Lena J. Weiner: Hi, Arthur and Joel! It’s nice to meet you both. Tell us what inspired this new partnership between Beeman & Muchmore and LicenseFortress.

Joel Muchmore: Art and I have been working in software licensing — particularly with Oracle software licensing —for a number of years. We were the lead counsel for the Mars v. Oracle matter, which is, to date, the only publicly filed complaint in which a licensee challenged Oracle’s deeply unpopular auditing and licensing practices. Since that time, we have defended scores of licensees against highly contentious Oracle audits to great success. We built something of a cottage industry doing it. We’ve seen the script, we know where it’s going, and with that knowledge, we can predict the future to some degree. We consider ourselves both thought leaders on the true vanguard of both where software licensing has been and where it’s going.  

And now, we’ll be working together with LicenseFortress, which has provided a truly forward-thinking model for handling the spectrum of licenses. We’ve been familiar with LicenseFortress for a number of years and have always been intrigued by the model they have: Taking the uncertainty out of Oracle licensing, being proactive, not waiting until the audit comes to attack, but instead positioning your organization perfectly to be in the right position for it when it inevitably does happen.


LW: Arthur, what would you say has been your proudest moment professionally so far?
Arthur Beeman: 
I have to say that any career satisfaction for me is directly related to the satisfaction of the clients, and for me, it particularly tends to be the David-versus-Goliath situations.

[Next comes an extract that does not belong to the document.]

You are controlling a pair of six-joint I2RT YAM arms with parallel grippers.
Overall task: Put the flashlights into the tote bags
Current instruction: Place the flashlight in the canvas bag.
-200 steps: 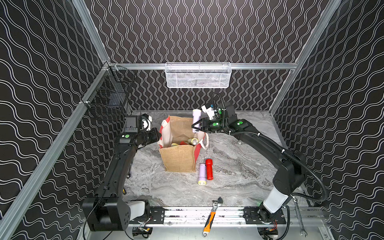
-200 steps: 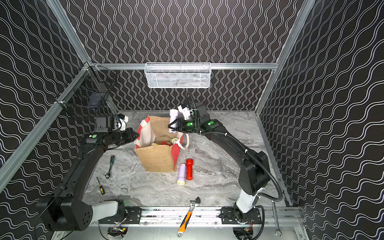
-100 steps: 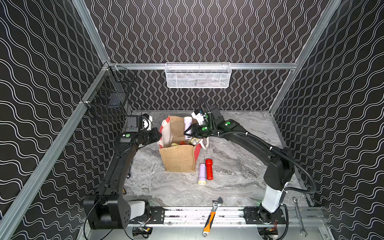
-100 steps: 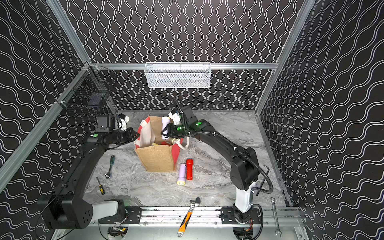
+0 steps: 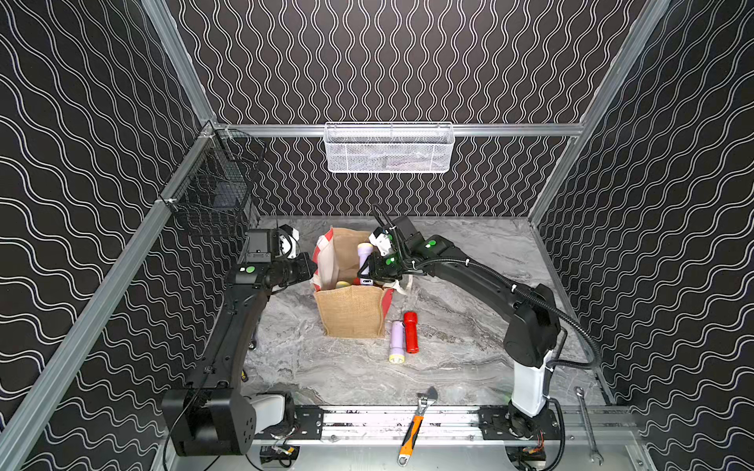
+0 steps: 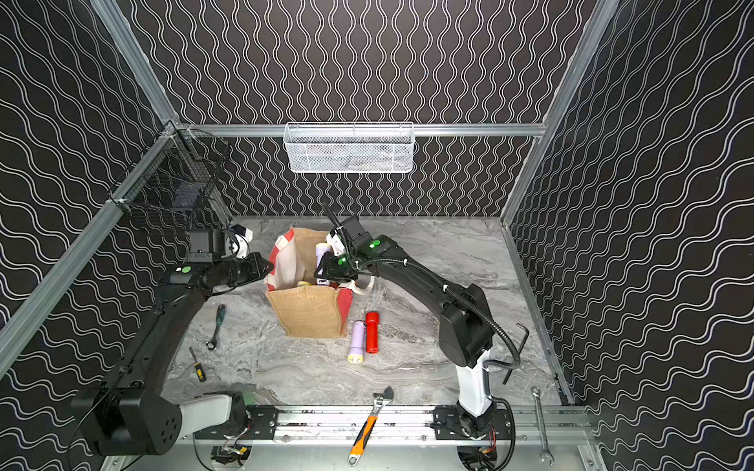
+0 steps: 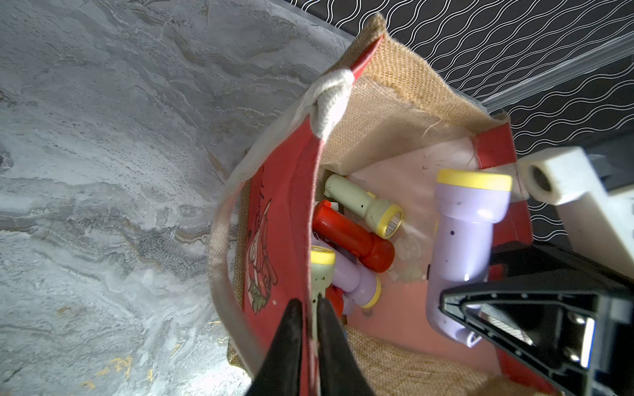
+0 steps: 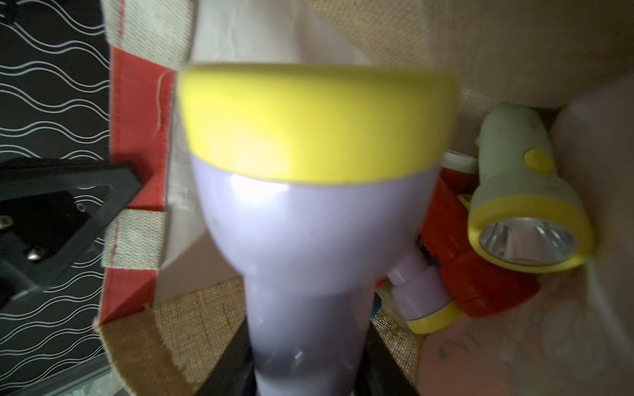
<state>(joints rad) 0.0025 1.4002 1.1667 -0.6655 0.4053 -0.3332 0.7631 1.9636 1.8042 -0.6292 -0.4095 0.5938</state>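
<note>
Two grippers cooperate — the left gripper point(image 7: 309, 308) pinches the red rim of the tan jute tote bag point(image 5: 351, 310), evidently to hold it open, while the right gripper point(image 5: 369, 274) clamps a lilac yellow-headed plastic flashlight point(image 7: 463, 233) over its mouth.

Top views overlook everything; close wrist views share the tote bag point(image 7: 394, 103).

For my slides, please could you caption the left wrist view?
Left pincer pinches tote bag wall; right pincer holds lilac flashlight in its mouth.
</note>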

I once had the privilege of representing a man who had invented a shock-hazard protection device that was on handheld hairdryers. He was robbed by a big-gun corporation and was entitled to a lot of money. It was just like in the movies; you pack your bags, you go to court and argue for the rights and the interests of your client, and you win.

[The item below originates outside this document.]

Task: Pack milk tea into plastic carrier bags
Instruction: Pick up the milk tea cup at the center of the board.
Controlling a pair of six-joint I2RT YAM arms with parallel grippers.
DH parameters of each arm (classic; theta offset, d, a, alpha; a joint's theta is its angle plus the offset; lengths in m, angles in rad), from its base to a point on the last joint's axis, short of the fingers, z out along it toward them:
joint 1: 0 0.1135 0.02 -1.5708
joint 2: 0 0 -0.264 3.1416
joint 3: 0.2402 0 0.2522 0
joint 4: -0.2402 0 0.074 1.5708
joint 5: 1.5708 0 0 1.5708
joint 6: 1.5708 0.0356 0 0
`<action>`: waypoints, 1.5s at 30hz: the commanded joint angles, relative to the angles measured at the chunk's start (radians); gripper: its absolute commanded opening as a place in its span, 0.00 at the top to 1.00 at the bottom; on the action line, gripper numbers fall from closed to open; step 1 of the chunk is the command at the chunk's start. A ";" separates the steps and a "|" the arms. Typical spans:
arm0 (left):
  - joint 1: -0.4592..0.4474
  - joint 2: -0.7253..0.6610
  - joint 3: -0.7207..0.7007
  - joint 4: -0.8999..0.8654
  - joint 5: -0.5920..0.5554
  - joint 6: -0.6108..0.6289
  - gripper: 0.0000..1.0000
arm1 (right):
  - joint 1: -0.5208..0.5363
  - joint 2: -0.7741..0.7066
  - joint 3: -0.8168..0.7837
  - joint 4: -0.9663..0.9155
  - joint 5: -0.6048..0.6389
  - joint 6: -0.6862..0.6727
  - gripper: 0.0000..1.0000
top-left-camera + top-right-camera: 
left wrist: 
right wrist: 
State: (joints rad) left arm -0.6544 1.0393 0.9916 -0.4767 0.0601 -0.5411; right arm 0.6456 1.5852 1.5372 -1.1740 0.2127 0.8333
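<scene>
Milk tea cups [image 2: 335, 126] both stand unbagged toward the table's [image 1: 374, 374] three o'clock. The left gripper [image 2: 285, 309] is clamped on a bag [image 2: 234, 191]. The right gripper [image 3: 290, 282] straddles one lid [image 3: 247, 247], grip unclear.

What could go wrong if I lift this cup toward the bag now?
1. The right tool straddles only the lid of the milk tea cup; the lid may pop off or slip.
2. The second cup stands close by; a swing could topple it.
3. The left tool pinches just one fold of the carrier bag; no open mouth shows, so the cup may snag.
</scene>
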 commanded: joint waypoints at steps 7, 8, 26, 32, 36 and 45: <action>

I think, as a lawyer, that anytime you level the playing field or make things fairer for your client, anytime you improve their lot in life, it’s pretty gratifying.


LW: Joel, what professional situations do you find most satisfying?
 For me, it’s a matter of providing much needed clarity to a client, be it a small company, for which a derailed audit can be an existential threat, or a large company, for which it really could mean a significant derailing of key objectives. Time and time again, in-house attorneys come to us after dealing with an Oracle audit and frustratedly exclaim, “I don’t know what is going on! Up seems down, black seems white. I can’t understand these contracts! We’ve taken it to our typical outside counsel, who has not been able to give us any assistance. What is going on?” Art and I are then, in the scope of an hour-long phone call, able to unravel the threads and provide a degree of translation. The client’s problems aren’t solved by the time the call is over, but both feet are planted on the ground again, and we’re ready to move forward, with the moment of frantic bafflement diffused. 


LW: Tell me a bit more about what you’re most looking forward to working on alongside the LicenseFortress team.
 What the partnership with LicenseFortress provides for us is the full menu. In other words, LicenseFortress is doing the same thing that we’re doing on the legal side. So, from soup to nuts, we can take care of clients’ issues, their problems, and they’re the better for having received our services.

JM: I think LicenseFortress is the rare entity that matches us in enthusiasm and energy. They have an entirely different universe of clients we’re looking forward to tapping into, and I believe they are looking forward to tapping into our universe. Historically, companies come to when they have a problem that needs solving. It has kept us very busy, but I’m looking forward to channeling our efforts towards more prophylactic, preventative solutions. 


LW: Any final thoughts?
: We’re looking to not just partner with LicenseFortress; we’re partnering with the clients. We’re partnering with the clients in the way that we haven’t previously, and the partnership with LicenseFortress makes that more of a possibility. 


The exclusive partnership between LicenseFortress and Beeman & Muchmore will be effective September 1.